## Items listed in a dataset
╭──

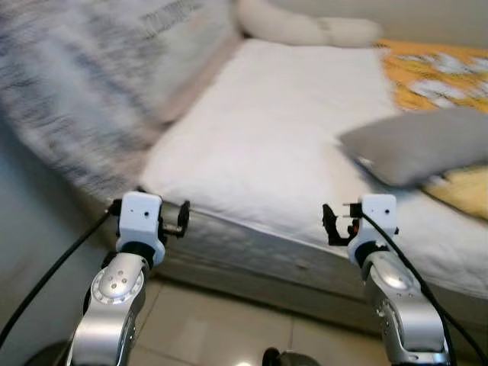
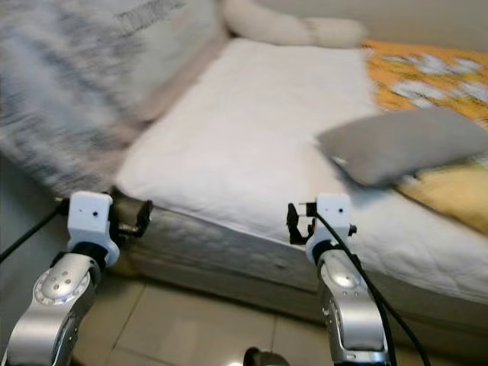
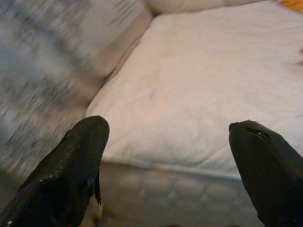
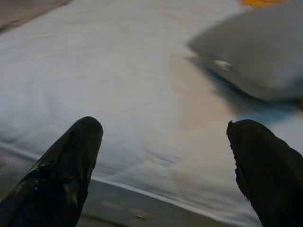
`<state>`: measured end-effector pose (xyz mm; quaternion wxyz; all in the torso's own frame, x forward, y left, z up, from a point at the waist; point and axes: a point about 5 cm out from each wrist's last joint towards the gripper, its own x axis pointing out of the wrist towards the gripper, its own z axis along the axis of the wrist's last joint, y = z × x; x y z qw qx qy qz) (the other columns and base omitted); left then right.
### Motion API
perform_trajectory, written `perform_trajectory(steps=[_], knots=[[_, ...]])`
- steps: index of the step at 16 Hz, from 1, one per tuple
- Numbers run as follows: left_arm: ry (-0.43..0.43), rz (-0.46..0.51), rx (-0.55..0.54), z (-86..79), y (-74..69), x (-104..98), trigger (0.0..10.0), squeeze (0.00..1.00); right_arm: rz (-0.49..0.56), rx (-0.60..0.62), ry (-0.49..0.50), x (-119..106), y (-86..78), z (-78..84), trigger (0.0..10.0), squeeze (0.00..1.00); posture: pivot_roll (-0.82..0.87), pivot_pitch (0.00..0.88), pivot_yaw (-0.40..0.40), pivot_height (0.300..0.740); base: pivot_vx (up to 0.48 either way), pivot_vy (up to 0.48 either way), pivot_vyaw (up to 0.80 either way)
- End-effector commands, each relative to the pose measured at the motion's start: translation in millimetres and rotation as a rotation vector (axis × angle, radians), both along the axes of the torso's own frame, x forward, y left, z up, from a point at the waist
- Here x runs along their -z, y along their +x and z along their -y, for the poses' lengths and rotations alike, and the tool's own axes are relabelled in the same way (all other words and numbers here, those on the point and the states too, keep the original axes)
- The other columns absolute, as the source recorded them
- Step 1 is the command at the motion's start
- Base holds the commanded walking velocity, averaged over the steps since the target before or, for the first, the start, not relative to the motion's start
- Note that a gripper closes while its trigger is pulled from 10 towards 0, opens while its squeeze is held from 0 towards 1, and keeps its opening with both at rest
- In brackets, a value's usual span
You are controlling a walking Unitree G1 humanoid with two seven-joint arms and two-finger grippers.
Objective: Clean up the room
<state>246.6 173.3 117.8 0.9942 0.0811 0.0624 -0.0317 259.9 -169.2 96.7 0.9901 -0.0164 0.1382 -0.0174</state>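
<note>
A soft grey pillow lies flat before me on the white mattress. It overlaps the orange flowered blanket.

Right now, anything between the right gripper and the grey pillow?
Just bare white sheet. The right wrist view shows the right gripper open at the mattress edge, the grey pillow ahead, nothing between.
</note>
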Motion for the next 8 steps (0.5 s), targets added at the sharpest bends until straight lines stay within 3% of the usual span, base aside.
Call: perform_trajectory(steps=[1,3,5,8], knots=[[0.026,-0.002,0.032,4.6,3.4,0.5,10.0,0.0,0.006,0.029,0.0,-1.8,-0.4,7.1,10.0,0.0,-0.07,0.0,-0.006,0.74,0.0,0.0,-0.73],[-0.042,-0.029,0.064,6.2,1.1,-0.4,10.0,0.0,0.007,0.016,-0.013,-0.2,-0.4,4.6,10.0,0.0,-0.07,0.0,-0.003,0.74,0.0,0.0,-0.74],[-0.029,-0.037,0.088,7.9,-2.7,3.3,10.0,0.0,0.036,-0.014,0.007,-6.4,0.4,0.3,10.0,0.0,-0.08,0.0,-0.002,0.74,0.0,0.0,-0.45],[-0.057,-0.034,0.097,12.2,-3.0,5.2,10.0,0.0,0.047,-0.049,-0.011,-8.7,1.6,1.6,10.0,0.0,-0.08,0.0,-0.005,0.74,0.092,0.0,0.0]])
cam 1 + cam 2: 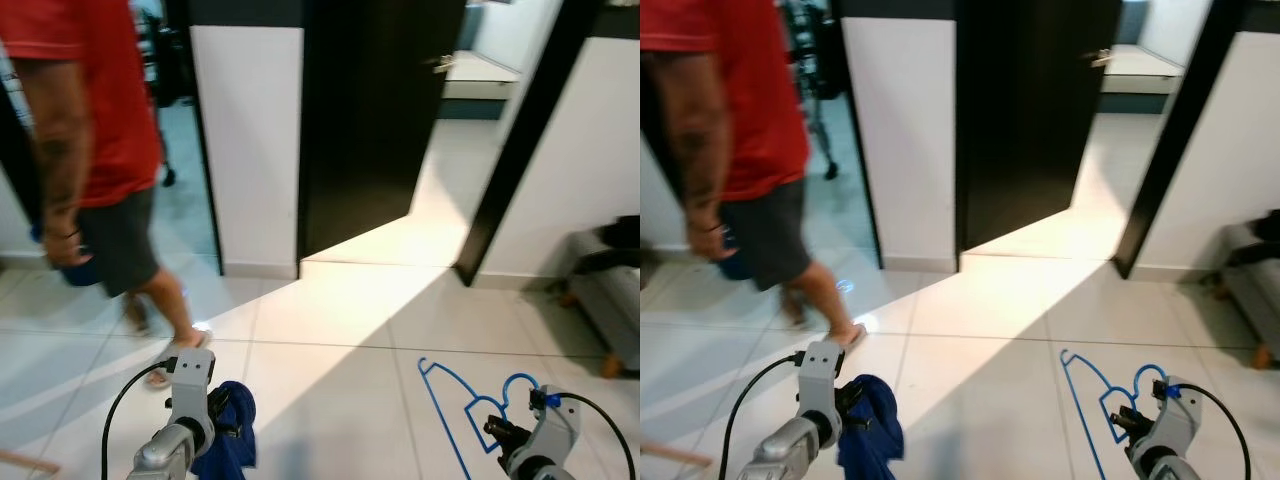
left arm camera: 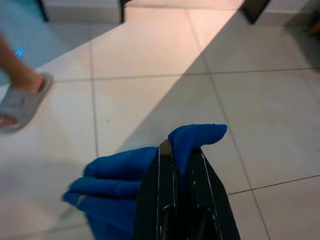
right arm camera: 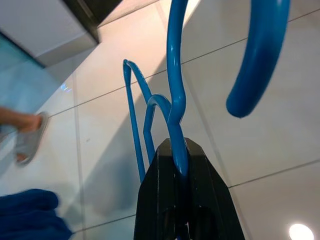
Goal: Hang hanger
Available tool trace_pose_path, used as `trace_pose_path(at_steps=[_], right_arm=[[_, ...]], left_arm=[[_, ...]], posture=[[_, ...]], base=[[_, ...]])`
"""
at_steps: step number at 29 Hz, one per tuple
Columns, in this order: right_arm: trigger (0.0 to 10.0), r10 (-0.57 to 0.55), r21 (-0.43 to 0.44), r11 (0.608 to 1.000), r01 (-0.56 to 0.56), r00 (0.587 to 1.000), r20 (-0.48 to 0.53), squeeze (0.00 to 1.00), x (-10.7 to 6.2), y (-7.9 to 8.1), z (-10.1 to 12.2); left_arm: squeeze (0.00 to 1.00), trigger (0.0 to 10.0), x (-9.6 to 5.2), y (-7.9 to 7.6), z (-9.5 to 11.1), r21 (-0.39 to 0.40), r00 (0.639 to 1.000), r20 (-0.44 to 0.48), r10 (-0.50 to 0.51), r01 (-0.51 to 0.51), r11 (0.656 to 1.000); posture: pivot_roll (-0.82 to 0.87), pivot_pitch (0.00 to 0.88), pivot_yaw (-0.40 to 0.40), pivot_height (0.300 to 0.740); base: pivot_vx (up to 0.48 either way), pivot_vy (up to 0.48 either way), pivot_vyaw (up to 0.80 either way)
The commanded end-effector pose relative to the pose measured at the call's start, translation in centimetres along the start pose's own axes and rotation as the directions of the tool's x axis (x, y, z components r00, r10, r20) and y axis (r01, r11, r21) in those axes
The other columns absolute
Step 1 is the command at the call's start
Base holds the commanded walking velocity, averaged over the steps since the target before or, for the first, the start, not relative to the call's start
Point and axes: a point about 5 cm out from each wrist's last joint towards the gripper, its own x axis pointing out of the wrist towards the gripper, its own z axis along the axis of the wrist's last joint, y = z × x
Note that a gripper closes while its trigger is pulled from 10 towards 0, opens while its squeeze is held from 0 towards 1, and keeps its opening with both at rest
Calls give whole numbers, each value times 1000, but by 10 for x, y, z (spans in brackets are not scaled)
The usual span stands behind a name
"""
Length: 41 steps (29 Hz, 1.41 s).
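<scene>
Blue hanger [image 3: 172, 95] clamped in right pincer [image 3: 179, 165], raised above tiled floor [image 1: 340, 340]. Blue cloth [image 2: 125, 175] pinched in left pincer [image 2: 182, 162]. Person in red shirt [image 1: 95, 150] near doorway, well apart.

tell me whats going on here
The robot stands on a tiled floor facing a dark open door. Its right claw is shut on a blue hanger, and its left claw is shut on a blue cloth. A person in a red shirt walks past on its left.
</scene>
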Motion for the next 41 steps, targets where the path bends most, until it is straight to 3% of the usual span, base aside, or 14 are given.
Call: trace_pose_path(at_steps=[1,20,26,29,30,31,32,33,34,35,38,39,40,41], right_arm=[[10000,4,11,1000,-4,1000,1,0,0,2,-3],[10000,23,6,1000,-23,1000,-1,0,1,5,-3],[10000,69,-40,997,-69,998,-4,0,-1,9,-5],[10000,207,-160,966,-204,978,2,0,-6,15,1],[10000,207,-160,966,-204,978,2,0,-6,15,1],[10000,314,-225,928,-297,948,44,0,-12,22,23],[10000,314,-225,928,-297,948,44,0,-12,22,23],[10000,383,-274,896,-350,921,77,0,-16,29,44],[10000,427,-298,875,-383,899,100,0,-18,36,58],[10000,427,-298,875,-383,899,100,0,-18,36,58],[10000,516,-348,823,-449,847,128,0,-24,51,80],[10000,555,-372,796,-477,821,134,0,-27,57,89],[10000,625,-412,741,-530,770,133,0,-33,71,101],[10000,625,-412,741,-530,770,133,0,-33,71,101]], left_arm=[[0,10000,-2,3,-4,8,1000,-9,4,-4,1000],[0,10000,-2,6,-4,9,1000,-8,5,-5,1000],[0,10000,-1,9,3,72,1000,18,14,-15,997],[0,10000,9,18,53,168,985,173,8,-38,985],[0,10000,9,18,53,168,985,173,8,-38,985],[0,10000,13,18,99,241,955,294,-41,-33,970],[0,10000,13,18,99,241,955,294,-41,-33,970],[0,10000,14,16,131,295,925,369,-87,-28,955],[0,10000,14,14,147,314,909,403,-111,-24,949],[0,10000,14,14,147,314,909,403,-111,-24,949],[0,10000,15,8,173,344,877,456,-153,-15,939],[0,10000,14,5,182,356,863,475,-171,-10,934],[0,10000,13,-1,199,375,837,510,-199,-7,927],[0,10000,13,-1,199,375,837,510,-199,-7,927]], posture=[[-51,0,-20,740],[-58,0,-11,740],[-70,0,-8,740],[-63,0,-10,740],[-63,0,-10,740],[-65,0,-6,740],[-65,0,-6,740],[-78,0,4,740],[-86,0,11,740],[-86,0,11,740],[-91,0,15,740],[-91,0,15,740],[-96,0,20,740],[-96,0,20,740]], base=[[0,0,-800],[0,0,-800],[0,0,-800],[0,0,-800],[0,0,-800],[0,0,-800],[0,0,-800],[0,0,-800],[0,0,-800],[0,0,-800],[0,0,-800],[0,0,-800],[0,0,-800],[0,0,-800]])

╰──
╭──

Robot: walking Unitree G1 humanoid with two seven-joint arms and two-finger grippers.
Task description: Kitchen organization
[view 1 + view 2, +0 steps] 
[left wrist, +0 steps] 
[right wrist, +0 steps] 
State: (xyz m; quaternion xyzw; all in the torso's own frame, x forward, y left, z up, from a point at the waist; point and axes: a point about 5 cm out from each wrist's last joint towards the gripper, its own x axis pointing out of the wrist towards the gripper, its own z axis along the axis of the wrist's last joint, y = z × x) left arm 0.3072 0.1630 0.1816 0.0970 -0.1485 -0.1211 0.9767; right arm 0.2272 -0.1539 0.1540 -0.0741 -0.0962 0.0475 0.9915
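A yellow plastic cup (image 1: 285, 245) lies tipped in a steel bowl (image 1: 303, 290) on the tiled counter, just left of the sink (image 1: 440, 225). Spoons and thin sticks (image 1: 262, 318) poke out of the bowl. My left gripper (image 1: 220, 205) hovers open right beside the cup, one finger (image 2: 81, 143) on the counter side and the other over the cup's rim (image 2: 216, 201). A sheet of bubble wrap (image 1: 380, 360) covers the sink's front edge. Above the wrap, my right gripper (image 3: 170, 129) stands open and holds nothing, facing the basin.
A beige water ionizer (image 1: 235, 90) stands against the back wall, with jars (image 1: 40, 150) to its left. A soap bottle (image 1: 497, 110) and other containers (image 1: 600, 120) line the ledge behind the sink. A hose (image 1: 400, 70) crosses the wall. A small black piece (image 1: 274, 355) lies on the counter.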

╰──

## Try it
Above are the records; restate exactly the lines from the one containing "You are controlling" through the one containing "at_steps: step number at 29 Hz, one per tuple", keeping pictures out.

## Written answer
You are controlling a walking Unitree G1 humanoid with two seven-joint arms and two-finger grippers.
Objective: Clean up the room
<state>246.6 173.3 117.8 0.9942 0.0811 0.0624 -0.0317 259.9 -169.2 96.7 0.9901 -0.0164 0.1382 -0.0174</state>
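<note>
A soft grey pillow lies flat before me on the white mattress. It overlaps the orange flowered blanket.

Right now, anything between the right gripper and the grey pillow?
Just bare white sheet. The right wrist view shows the right gripper open at the mattress edge, the grey pillow ahead, nothing between.
</note>
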Motion for the next 8 steps (0.5 s), targets added at the sharpest bends until straight lines stay within 3% of the usual span, base aside.
Call: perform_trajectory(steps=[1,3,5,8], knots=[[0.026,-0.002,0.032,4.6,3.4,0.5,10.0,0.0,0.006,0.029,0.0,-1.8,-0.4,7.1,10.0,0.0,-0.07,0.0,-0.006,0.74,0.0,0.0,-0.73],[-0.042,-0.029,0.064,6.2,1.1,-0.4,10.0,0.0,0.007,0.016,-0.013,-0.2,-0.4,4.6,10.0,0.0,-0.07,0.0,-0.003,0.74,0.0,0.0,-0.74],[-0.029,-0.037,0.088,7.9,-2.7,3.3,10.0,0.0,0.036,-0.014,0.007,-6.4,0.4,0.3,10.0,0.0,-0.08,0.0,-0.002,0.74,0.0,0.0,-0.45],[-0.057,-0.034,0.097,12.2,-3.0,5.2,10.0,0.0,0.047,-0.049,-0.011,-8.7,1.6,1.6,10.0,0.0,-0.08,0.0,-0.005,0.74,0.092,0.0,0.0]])
cam 1 + cam 2: 
left arm camera: 
right arm camera: 
Goal: Hang hanger
Available tool trace_pose_path, used as `trace_pose_path(at_steps=[_], right_arm=[[_, ...]], left_arm=[[_, ...]], posture=[[_, ...]], base=[[_, ...]])`
"""
at_steps: step number at 29 Hz, one per tuple

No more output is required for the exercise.